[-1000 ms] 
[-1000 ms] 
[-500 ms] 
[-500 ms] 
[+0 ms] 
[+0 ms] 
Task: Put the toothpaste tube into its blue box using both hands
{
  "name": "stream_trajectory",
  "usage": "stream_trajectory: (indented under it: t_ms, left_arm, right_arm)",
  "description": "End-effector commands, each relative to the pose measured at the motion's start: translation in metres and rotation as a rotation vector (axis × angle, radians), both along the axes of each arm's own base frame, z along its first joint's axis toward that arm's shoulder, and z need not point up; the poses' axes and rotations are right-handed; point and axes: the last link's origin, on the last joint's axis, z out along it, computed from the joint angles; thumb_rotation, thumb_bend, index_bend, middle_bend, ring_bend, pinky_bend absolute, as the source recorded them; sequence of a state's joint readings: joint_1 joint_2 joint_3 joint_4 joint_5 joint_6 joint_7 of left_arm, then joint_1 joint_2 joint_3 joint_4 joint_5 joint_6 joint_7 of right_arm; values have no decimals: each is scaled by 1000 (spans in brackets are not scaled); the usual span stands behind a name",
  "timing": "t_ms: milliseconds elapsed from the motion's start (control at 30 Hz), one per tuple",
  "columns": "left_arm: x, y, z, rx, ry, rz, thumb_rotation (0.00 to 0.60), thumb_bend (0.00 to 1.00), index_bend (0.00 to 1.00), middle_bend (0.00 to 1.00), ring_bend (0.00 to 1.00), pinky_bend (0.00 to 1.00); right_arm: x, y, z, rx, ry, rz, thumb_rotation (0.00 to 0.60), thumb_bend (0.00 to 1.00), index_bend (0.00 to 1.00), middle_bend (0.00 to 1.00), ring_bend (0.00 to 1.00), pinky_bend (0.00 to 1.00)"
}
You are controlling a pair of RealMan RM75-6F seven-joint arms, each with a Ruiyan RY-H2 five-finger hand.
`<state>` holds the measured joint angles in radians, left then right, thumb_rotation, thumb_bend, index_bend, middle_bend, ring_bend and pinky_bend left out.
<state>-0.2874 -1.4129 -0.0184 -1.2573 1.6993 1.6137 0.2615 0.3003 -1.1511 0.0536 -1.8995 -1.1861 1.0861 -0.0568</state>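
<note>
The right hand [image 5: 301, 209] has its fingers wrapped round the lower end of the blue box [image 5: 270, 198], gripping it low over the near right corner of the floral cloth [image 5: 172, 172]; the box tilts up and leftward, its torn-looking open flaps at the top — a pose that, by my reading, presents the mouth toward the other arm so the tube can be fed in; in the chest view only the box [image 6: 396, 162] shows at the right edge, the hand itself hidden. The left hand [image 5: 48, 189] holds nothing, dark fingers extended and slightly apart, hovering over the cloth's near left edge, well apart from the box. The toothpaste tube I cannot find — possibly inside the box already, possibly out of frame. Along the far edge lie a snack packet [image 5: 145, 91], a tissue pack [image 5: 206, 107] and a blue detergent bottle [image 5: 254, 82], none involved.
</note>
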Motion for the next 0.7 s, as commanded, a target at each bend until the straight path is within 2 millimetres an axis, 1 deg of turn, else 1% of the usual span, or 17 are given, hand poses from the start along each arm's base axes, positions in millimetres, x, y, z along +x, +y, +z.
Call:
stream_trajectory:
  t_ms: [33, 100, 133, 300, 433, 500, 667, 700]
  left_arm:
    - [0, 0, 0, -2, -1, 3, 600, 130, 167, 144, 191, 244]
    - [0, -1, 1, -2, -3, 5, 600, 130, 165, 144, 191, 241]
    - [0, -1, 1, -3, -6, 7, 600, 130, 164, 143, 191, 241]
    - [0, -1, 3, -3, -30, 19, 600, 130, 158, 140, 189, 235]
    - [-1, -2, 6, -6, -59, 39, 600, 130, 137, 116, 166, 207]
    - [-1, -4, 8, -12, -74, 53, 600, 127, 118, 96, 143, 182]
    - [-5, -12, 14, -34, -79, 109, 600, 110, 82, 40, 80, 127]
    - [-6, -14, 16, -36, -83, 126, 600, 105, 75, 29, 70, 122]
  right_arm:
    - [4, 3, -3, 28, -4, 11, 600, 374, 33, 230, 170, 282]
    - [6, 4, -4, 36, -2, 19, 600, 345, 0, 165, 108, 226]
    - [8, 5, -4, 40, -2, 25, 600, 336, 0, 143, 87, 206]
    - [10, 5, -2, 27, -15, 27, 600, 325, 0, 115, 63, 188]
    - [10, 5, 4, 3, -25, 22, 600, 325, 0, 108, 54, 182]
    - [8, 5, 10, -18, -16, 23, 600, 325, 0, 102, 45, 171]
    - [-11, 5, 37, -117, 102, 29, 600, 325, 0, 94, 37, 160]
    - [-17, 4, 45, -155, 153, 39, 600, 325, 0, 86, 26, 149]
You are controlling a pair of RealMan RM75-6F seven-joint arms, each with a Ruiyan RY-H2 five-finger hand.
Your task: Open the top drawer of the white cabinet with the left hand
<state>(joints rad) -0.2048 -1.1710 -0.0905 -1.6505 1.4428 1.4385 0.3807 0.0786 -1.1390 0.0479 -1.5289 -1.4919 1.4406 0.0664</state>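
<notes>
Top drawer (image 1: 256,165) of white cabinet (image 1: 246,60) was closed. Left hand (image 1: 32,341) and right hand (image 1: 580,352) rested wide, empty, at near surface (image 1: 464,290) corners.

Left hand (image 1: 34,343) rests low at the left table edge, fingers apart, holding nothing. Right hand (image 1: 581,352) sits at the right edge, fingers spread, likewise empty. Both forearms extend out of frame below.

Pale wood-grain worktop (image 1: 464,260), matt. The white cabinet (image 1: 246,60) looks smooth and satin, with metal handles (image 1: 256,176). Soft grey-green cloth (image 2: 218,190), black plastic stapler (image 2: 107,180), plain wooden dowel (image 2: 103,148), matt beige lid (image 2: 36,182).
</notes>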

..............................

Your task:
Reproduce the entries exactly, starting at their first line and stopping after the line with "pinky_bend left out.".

Solved problem:
[-1000 ms] 
[-1000 ms] 
[-500 ms] 
[-500 ms] 
[+0 ms] 
[+0 ms] 
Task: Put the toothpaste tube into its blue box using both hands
{
  "name": "stream_trajectory",
  "usage": "stream_trajectory: (indented under it: t_ms, left_arm, right_arm)",
  "description": "End-effector commands, each relative to the pose measured at the motion's start: translation in metres and rotation as a rotation vector (axis × angle, radians), both along the axes of each arm's own base frame, z along its first joint's axis toward that arm's shoulder, and z need not point up; the poses' axes and rotations are right-handed; point and axes: the last link's origin, on the last joint's axis, z out along it, computed from the joint angles; thumb_rotation, thumb_bend, index_bend, middle_bend, ring_bend, pinky_bend absolute, as the source recorded them; sequence of a state's joint readings: joint_1 joint_2 joint_3 joint_4 joint_5 joint_6 joint_7 of left_arm, then joint_1 joint_2 joint_3 joint_4 joint_5 joint_6 joint_7 of right_arm; values have no decimals: each is scaled by 1000 (spans in brackets are not scaled); the usual span stands behind a name",
  "timing": "t_ms: milliseconds elapsed from the motion's start (control at 30 Hz), one per tuple",
  "columns": "left_arm: x, y, z, rx, ry, rz, thumb_rotation (0.00 to 0.60), thumb_bend (0.00 to 1.00), index_bend (0.00 to 1.00), middle_bend (0.00 to 1.00), ring_bend (0.00 to 1.00), pinky_bend (0.00 to 1.00); right_arm: x, y, z, rx, ry, rz, thumb_rotation (0.00 to 0.60), thumb_bend (0.00 to 1.00), index_bend (0.00 to 1.00), middle_bend (0.00 to 1.00), ring_bend (0.00 to 1.00), pinky_bend (0.00 to 1.00)"
}
You are controlling a pair of RealMan RM75-6F seven-joint arms, each with a Ruiyan RY-H2 five-finger hand.
`<state>` holds the measured joint angles in radians, left then right, thumb_rotation, thumb_bend, index_bend, middle_bend, ring_bend and pinky_bend left out.

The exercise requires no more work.